En effet, dans la lignée du mouvement du "gothique international" qui se développe en Europe autour de 1400 et se caractérise par la souplesse des lignes et la préciosité des gestes, un courant réaliste et intimiste apparaît vers le milieu du XVe siècle dans l’art rhénan. À l’époque, cette région fait partie intégrante du Saint Empire romain germanique. Les artistes du Rhin supérieur, qualifiés par les historiens de l’art de "Primitifs rhénans", travaillent aussi bien à Strasbourg, Colmar, Fribourg-en-Brisgau (Karlsruhe n’apparaissant qu’au XVIIIe siècle) qu’à Bâle, et voyagent beaucoup au gré des commandes.

Marquée par l’influence des Flandres, cette école très homogène offre un riche déploiement de panneaux peints sur bois et de sculptures polychromées (culte de la Vierge et des saints) de la fin du Moyen Âge à la Renaissance.

Aux œuvres du Gothique international où les délicates silhouettes surgissent sur fond d’or (Crucifixion, vers 1410), succèdent des peintures plus intimistes (Retable de Stauffenberg, vers 1460, offert à la commanderie des Antonins d’Issenheim par un bailli de Rouffach : Hans Erhard Bock von Stauffenberg). La Vierge de pitié exprime une douleur contenue : seule quelques larmes perlent sur ses joues.

Par ailleurs, le Retable de la Passion de Gaspard Isenmann (1465) provenant de la collégiale saint Martin de Colmar est plus caricatural et représentatif d'un art de la mise en scène. Sur le panneau de l'Arrestation du Christ, deux scènes se superposent : saint Pierre lève son épée pour couper l’oreille du garde alors que le Christ s’apprête déjà à la greffer au soldat mutilé.
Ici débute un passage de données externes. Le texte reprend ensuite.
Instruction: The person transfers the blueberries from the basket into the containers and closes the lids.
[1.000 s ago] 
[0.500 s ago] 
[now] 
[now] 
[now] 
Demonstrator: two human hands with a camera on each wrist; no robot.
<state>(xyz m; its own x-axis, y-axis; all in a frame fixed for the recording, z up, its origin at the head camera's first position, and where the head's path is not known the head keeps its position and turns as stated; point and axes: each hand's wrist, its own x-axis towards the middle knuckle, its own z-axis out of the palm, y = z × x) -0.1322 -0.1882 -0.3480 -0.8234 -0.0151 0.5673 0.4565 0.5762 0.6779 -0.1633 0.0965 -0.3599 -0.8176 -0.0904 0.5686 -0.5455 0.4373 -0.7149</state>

Fin XVe siècle, Martin Schongauer

L’artiste célèbre à la fin du XVe siècle est le colmarien Martin Schongauer réputé pour ses gravures admirées déjà par Albrecht Dürer.

Le Retable d’Orlier (vers 1470), commandité par Jean d'Orlier, supérieur du couvent d’Issenheim de 1459-1466 à 1490, est exposé dans la chapelle du musée. Le donateur est agenouillé au pied de saint Antoine. Le panneau de l'Annonciation, est représentatif de la finesse d'exécution du peintre. Le geste majestueux de l'ange est en harmonie avec l'attitude délicate de la Vierge qui écoute attentivement son annonce. Martin Schongauer a été surnommé "le beau Martin", en raison de la grâce et du fini de son travail.

L'Allemagne au début du XVIe

Au début du XVIe siècle, la tendance à représenter la réalité humaine devient une des composantes de la peinture. Dans sa Mélancolie (1532), Cranach l’Ancien évoque un état d’âme en rejoignant les penseurs de la Réforme. Le danger de sombrer dans la mélancolie est évoqué par la présence d'une femme à l’expression énigmatique. Cranach appartient à une tendance picturale née entre 1500 et 1530 en Allemagne du Sud, qualifiée d’"école du Danube".

Un Portrait de femme (vers 1510) exécuté par Hans Holbein l'Ancien est la seule peinture de cet artiste conservée dans un musée français. L’artiste, au-delà de la prouesse technique dans la délicatesse des détails, s’attache à exprimer la personnalité de son modèle.